Memorial miał także i problemy: zdarzały się tu morderstwa, skandale seksualne,
uzależnienia od narkotyków, teraz jednak pojawiła się zupełnie nowa kwestia: przeciw
szpitalowi występował Rudolph Ettinger, miliarder, który kontrolował prasę i telewizję na
całym świecie. Na dobrą sprawę wystarczyłby jeden telefon, żeby dobra sława Memorial
została na zawsze pogrzebana.
- Musimy znalezć odpowiedz.
- Wątpię, żebym mogła w czymś pomóc.
- A mnie się wydaje, że możesz. Chcę, żebyś kierowała badaniami, które ustalą przyczynę
torbieli i gruczolaków.
Joanna czuła się zupełnie zbita z tropu.
- Simonie, przecież dobrze wiesz, że to zupełnie nie moja dyscyplina. Jestem lekarzem
sądowym, a nie hepatologiem.
- Masz zatem stosować medyczną wiedzę w sprawach związanych z naruszeniem prawa
cywilnego lub karnego, a to z pewnością jedna z takich spraw.
Joanna naprędce starała się znalezć jakąś wymówkę.
- Kompletnie nie mam na to czasu. Jestem tutaj tylko na pół etatu, chyba nie muszę ci
przypominać.
Twarz Murdocka sposępniała. Dobrze zdawał sobie sprawę z tego, iż błędem była zgoda
na połowę etatu Blalock połączoną ze wszystkimi uprawnieniami profesorskimi. Same
korzyści bez adekwatnej odpowiedzialności.
- No cóż, widzę, że muszę zacząć się rozglądać za pełnoetatowym profesorem medycyny
sądowej.
- Sam wiesz najlepiej, co musisz, a czego nie musisz - odpowiedziała chłodno Joanna.
Murdock nie był od tego, aby zwolnić Joannę, szczególnie że w sytuacji zatrudnienia na
pół etatu było to łatwiejsze, teraz jednak była mu potrzebna, podobnie jak wtedy, gdy zgodził
się na zatrudnienie jej w niepełnym wymiarze.
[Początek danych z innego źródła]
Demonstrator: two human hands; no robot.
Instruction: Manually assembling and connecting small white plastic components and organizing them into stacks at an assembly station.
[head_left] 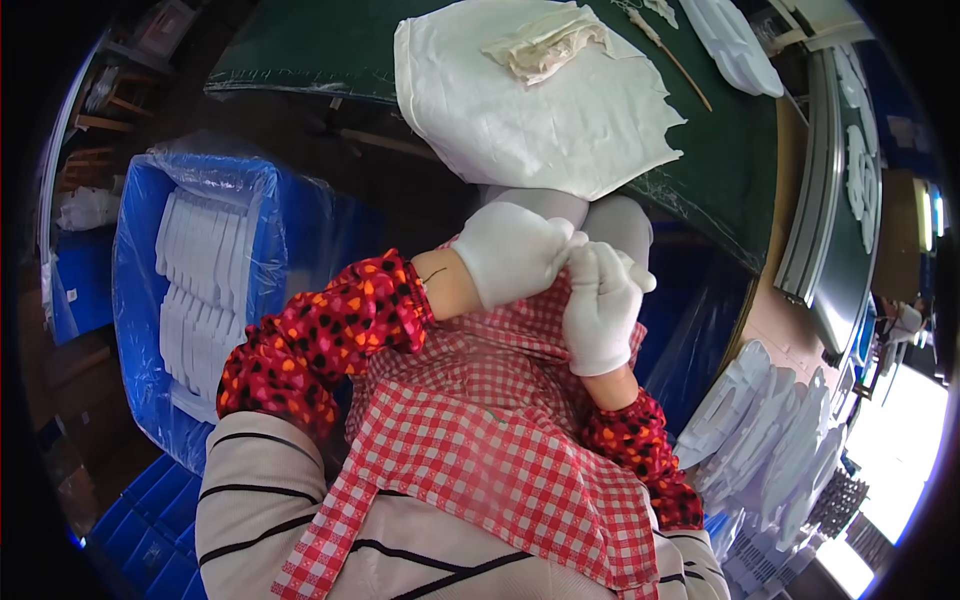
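Note:
My left hand (515,252), in a white glove, is over my lap with its fingers curled closed. Its fingertips meet those of my right hand (602,305), also gloved in white and closed, thumb side outward. Whatever is pinched between them, if anything, is too small or hidden to make out. Just beyond the hands, a white cloth (470,85) with a ragged right edge hangs over the front of a green-topped table (310,45). On it lies a crumpled, off-white rag (548,48).
A blue bin (130,290) lined with clear plastic stands at my left, holding stacked white plastic parts (200,245). More white parts (770,425) lean in a row at the right. A thin stick (675,62) and a white moulded part (735,45) lie on the table. A conveyor (815,190) runs beyond.

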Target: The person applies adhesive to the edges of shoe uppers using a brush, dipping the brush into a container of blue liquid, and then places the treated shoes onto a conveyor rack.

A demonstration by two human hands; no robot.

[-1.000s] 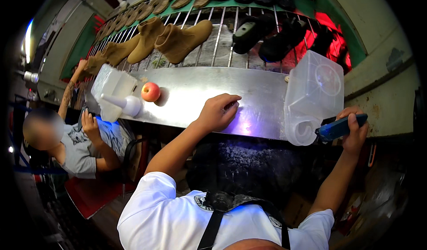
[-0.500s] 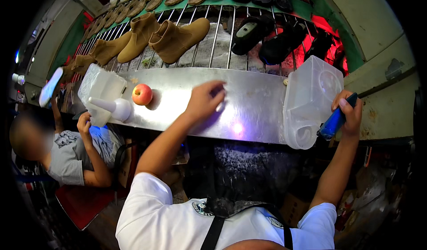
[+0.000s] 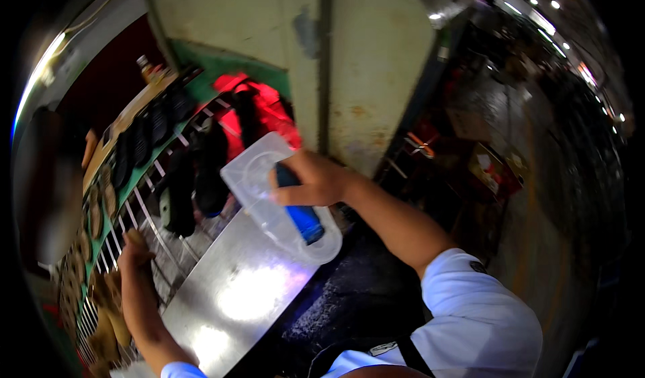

- Może uda nam się znalezć jakieś kompromisowe rozwiązanie, takie, które pozwoliłoby
ci zająć się tymi badaniami.
- Co masz na myśli?
- Powiedzmy, że zatrudniłbym jeszcze jednego lekarza sądowego, przy czym podlegałby
tobie, a ty sama wybrałabyś osobę. Co ty na to? - Mając jeszcze jednego specjalistę, myślał
Murdock, Memorial nie byłby tak uzależniony od Joanny. A gdyby okazał się naprawdę
dobry, wtedy można by się z nią rozstać raz na zawsze. - Pamiętasz miałaś na oddziale taką
atrakcyjną lekarkę, dobrze się o niej wyrażałaś.
- Emily Ryan.
- O, właśnie. Emily Ryan. Może ona byłaby zainteresowana.
Joanna chwilę się zastanawiała, a potem powoli kiwnęła głową. Kto wie, czy to nie jest
dobry pomysł; wartościowa zastępczyni mogłaby jej oszczędzić wiele czasu.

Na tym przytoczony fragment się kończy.